• **Problem to work on**
Say how many of the lines below include the word "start". Only the number should be given.
*** Begin section ***
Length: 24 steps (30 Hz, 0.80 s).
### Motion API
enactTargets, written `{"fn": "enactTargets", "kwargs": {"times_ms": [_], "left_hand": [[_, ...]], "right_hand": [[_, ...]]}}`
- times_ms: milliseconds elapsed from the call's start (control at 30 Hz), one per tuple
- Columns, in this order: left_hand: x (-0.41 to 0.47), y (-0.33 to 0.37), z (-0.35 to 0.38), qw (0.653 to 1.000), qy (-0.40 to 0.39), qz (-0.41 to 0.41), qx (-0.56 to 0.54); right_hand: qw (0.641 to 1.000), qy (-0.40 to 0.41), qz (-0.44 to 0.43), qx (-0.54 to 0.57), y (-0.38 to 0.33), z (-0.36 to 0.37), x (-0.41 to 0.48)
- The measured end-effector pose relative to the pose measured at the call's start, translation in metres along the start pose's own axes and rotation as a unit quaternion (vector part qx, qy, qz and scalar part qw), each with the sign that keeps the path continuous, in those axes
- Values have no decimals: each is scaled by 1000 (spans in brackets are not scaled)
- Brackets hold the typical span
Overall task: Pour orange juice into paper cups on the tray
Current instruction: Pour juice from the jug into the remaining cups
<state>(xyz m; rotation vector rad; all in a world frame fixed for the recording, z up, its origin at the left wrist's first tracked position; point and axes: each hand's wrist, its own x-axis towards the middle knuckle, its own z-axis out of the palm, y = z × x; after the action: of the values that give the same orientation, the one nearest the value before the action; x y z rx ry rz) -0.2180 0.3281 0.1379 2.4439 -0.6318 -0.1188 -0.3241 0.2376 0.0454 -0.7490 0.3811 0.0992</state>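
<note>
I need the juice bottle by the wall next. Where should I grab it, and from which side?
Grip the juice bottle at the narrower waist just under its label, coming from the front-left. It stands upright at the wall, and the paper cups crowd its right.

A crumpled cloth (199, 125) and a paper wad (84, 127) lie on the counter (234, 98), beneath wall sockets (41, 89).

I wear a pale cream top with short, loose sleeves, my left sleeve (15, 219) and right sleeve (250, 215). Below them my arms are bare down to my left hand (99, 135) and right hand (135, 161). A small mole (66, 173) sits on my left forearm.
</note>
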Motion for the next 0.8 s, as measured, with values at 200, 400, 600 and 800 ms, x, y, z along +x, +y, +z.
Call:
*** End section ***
• **Reply to the task**
2